• _PROBLEM DESCRIPTION_: All lines up to and including the one that contains "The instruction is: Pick" are to be transcribed exactly, starting from the first line of the records.

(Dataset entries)
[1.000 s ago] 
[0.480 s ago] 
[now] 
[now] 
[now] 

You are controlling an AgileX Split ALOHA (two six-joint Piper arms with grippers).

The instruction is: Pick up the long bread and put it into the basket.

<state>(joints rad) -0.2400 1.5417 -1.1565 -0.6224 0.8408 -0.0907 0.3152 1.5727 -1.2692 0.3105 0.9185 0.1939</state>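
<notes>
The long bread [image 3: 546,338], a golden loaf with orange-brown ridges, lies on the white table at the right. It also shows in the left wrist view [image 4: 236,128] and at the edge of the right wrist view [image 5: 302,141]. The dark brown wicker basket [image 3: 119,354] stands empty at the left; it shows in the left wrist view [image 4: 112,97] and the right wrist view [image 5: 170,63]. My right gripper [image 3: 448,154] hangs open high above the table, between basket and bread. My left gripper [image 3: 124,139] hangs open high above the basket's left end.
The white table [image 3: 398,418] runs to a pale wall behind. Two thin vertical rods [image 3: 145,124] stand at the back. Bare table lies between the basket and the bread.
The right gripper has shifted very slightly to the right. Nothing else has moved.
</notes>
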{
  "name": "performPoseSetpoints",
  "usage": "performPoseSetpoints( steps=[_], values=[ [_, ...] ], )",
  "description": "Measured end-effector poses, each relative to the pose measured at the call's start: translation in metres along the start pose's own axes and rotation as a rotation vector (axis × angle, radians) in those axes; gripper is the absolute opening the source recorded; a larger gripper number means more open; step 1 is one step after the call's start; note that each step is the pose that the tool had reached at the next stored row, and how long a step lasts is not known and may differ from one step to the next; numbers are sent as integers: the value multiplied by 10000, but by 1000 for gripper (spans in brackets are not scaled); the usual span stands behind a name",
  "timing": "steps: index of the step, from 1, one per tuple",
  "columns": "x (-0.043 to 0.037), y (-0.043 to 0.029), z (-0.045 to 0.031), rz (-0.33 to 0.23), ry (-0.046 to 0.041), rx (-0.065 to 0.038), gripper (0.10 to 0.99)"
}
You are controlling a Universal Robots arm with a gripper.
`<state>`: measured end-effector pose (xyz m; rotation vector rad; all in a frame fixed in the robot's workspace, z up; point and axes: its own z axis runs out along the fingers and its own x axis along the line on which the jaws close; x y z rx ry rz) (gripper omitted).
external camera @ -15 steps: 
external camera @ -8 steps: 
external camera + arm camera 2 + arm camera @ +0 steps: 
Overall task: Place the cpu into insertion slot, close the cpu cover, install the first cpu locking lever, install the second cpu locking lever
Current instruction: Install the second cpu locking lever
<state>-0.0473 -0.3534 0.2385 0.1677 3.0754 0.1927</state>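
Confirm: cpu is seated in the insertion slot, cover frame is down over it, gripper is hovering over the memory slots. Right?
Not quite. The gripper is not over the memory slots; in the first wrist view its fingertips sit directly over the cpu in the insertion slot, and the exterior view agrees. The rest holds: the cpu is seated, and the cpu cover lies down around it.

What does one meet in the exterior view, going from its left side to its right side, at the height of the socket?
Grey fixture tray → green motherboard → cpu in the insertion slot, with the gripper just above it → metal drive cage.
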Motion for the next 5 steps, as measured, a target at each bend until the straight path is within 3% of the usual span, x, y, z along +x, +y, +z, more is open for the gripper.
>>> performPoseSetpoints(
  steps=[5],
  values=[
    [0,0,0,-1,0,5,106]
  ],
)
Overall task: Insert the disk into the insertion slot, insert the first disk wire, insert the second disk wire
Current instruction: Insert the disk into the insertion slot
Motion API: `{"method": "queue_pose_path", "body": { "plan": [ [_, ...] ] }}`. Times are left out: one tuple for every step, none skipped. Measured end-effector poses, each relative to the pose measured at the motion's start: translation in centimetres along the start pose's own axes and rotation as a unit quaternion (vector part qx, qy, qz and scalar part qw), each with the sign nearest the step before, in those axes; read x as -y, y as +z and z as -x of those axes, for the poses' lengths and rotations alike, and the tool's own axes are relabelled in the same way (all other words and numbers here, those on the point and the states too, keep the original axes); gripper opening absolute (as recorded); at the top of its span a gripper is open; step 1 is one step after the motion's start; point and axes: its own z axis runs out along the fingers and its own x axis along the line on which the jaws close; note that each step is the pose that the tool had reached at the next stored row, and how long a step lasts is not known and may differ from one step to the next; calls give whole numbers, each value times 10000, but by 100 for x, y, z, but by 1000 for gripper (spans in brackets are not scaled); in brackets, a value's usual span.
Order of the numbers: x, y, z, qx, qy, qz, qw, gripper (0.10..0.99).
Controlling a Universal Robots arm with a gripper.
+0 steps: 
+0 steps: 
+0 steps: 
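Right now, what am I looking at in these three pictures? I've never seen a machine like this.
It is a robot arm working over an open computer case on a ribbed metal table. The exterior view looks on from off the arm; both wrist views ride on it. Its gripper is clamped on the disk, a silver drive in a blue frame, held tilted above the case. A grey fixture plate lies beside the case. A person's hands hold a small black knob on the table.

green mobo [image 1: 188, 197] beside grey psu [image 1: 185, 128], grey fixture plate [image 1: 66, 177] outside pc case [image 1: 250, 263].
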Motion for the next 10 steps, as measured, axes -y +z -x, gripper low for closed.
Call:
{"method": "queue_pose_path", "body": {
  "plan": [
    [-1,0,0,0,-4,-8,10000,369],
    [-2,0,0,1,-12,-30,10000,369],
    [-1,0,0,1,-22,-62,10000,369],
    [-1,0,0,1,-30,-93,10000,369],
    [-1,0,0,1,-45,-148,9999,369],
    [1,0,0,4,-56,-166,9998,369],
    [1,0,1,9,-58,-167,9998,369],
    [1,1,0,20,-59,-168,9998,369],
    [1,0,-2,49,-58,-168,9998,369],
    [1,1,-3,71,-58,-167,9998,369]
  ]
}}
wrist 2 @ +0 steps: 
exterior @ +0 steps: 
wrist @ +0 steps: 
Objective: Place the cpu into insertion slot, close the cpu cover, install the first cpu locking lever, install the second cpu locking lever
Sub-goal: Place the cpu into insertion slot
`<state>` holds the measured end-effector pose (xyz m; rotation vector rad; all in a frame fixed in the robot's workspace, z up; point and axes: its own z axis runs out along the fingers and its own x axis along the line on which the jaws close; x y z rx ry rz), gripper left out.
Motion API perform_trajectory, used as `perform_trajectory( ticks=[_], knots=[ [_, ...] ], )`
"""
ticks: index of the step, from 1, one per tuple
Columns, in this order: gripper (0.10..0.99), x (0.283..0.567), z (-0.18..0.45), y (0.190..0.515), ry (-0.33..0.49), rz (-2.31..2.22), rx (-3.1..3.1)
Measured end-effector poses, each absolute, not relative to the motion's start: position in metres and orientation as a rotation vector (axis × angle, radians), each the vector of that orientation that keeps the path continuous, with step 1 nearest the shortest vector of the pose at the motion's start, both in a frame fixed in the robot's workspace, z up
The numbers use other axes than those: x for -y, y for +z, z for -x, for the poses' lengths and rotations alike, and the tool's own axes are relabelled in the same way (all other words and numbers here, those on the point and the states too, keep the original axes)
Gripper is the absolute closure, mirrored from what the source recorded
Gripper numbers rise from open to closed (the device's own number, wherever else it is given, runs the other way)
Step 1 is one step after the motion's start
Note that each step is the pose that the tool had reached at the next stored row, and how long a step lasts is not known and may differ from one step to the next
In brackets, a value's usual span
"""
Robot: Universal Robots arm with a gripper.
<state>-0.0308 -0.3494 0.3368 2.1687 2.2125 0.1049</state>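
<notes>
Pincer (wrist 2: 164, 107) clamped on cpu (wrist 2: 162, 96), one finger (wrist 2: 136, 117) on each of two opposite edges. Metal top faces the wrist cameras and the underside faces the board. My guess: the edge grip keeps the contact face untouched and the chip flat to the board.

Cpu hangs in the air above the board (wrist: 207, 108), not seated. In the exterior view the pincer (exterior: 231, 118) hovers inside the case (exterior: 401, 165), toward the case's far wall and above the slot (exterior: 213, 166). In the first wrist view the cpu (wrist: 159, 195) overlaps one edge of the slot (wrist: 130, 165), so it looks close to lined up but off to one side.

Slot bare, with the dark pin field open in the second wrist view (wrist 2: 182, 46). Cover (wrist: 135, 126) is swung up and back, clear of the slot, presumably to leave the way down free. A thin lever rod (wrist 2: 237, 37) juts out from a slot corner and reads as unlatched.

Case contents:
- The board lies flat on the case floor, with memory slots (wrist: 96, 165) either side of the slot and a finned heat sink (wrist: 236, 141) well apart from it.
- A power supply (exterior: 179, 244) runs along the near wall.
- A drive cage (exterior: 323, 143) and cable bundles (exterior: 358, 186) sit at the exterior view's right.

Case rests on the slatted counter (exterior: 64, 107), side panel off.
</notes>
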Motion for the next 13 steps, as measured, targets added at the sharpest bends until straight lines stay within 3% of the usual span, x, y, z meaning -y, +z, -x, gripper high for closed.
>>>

• _SOLUTION_:
[1.000 s ago] 
[0.480 s ago] 
[now] 
[now] 
[now] 

You are controlling an AgileX Split ALOHA (two six-joint Piper arms with grippers).

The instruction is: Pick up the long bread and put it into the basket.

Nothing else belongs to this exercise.